- **WORK INSTRUCTIONS**: Go through the data and copy each line where the string "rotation" appears.
START DATA EXTRACT
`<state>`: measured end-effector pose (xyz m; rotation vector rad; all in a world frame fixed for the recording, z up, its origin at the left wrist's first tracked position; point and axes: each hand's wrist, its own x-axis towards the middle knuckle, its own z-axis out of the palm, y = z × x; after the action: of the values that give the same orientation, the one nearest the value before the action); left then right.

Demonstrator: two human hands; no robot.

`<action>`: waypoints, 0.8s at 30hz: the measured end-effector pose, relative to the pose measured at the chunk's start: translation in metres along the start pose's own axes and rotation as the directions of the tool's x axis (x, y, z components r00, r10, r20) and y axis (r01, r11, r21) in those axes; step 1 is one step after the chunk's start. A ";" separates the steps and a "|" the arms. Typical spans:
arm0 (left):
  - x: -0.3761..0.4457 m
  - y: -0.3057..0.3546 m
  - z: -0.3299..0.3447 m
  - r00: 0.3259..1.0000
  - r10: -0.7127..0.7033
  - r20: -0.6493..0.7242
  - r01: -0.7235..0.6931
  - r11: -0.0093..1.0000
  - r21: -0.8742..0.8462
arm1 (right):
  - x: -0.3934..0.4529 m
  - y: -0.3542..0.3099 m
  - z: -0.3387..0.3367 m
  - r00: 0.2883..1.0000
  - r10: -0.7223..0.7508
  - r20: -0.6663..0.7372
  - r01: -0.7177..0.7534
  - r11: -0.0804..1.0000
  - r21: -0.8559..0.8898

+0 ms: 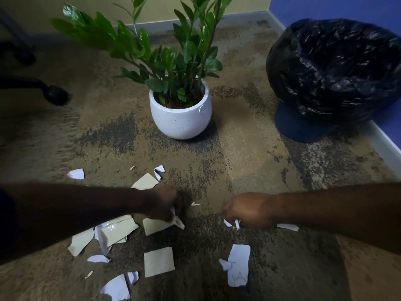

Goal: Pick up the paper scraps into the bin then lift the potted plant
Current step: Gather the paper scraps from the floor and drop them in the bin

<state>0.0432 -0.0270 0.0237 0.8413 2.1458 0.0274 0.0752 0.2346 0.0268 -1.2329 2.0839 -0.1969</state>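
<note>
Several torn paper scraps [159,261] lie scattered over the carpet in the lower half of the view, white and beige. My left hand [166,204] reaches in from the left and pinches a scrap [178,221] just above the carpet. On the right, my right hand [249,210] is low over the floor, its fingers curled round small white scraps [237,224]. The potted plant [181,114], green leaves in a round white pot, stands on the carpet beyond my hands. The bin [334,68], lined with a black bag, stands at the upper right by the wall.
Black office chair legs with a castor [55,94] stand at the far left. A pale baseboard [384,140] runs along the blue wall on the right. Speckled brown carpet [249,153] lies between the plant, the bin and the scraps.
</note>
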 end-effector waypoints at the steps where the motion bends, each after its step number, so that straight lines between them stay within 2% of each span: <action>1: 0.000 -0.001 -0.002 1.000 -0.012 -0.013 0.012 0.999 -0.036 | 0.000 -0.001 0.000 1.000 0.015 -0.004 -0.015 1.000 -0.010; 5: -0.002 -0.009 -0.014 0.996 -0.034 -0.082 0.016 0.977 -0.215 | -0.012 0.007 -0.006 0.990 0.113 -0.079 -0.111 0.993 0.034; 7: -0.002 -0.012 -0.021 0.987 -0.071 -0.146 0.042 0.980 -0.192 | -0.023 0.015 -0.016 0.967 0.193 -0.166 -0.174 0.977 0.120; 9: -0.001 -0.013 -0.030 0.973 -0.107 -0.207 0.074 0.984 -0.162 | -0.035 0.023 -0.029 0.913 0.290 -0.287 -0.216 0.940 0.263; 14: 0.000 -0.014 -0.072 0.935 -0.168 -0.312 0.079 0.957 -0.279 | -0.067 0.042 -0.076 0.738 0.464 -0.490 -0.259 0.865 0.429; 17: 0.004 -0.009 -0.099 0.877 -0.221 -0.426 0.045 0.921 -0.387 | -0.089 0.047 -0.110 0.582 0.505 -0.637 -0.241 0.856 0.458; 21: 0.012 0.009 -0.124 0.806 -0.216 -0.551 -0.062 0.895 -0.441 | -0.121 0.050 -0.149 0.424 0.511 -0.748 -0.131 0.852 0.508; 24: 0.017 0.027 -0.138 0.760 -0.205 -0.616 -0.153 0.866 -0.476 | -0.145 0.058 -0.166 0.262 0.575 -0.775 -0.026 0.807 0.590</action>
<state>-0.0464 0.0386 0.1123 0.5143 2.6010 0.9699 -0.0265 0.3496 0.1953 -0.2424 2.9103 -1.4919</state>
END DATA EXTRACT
- **EXERCISE SOLUTION**:
`<state>`: measured end-effector pose (xyz m; rotation vector rad; all in a world frame fixed for the recording, z up, its origin at the left wrist's first tracked position; point and axes: each hand's wrist, its own x-axis towards the middle knuckle, its own z-axis out of the palm, y = z × x; after the action: of the values that give the same orientation, the one nearest the value before the action); left then right.
`<action>`: waypoints, 0.8s at 30hz: the measured end-effector pose, relative to the pose measured at the chunk's start: translation in metres along the start pose's own axes and rotation as the directions of the tool's x axis (x, y, z components r00, r10, r20) and y axis (r01, r11, r21) in those axes; step 1 is one step after the chunk's start. A ";" separates the steps and a "|" the arms. Typical spans:

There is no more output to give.